Take all the property in our country by force this very day, and divide it equally among the inhabitants. Give every man above the age of twenty an equal portion. Let everyone share and share alike, and begin the world over again. Do this, and see where you would be at the end of fifty years. You would have just come back around to the point where you began. You would find things just as unequal as before. Some would have worked, and some would have been lazy. Some would have always been careless, and some always scheming. Some would have sold, and others would have bought. Some would have wasted, and others would have saved. And the end would be that some would be rich and others poor.

Let no one listen to those vain and foolish talkers who say that all men were meant to be equal. They might as well tell you that all men ought to be of the same height, weight, strength, and skill–or that all oak trees ought to be of the same shape and size–or that all blades of grass ought to always be the same length.

Settle it in your mind that the main cause of all the suffering you see around you is sin. Sin is the great cause of the enormous luxury of the rich, and the painful degradation of the poor–of the heartless selfishness of the highest classes, and the helpless poverty of the lowest class. Sin must first be cast out of the world. The hearts of all men must be renewed and sanctified. The devil must be locked away. The Prince of Peace must come down and take His great power and reign. All this must be done before there can ever be universal happiness, or the gulf filled up that now divides the rich and the poor.

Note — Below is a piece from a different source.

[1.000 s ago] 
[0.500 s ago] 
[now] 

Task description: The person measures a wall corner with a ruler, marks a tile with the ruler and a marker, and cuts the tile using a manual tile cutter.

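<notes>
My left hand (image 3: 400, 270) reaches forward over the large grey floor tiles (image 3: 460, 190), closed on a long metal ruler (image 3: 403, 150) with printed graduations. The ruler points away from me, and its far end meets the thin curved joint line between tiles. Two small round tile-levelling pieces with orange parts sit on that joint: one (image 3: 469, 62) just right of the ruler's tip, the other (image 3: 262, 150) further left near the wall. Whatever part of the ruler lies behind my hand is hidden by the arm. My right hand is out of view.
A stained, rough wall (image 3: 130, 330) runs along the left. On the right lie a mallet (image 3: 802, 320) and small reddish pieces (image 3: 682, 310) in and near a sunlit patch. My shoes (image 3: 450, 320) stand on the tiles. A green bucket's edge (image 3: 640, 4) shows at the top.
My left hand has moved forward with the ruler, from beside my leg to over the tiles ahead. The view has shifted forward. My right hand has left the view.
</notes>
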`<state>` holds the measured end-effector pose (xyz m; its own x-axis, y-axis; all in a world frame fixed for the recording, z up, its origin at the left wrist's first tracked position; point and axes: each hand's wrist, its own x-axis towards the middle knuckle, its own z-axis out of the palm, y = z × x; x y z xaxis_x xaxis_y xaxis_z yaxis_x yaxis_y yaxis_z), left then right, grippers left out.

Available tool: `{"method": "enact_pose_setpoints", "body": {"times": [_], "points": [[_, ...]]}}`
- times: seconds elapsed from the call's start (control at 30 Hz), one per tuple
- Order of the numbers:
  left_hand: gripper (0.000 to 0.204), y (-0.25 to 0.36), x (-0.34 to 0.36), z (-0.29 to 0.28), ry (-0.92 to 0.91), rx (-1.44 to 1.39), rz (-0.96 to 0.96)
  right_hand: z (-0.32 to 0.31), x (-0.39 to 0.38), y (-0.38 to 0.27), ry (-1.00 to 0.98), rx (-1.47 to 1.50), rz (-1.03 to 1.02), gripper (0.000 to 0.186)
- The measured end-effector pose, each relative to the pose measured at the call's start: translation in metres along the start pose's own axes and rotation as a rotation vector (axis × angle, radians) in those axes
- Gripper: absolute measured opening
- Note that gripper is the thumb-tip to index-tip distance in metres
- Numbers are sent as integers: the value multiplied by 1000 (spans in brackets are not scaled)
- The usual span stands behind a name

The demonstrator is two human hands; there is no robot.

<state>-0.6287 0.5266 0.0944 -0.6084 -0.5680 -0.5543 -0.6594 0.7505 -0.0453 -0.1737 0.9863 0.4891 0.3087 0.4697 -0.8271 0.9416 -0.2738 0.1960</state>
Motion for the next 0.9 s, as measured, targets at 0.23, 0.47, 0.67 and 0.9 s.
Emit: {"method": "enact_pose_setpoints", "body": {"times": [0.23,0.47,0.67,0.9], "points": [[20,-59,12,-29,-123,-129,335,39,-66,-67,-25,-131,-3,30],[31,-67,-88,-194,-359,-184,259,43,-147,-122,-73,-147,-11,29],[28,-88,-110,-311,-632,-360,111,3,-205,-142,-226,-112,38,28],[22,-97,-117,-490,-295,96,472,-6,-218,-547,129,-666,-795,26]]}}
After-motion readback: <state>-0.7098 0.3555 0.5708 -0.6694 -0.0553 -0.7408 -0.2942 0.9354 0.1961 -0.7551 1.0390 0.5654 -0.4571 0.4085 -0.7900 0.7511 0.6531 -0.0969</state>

Beware of expecting a millennium to be brought about by any method of government, by any system of education, or by any political party. Work hard to do good to all men. Pity the poor, and help in every reasonable endeavor to raise them from their life of poverty. Seek to help to increase knowledge, to promote morality, and to improve the earthly condition of the poor. But never, never forget that you live in a fallen world, that sin is all around you, and that the devil and the demons are everywhere. And be very sure that the rich man and Lazarus are emblems of two classes, which will always be in the world until the Lord returns.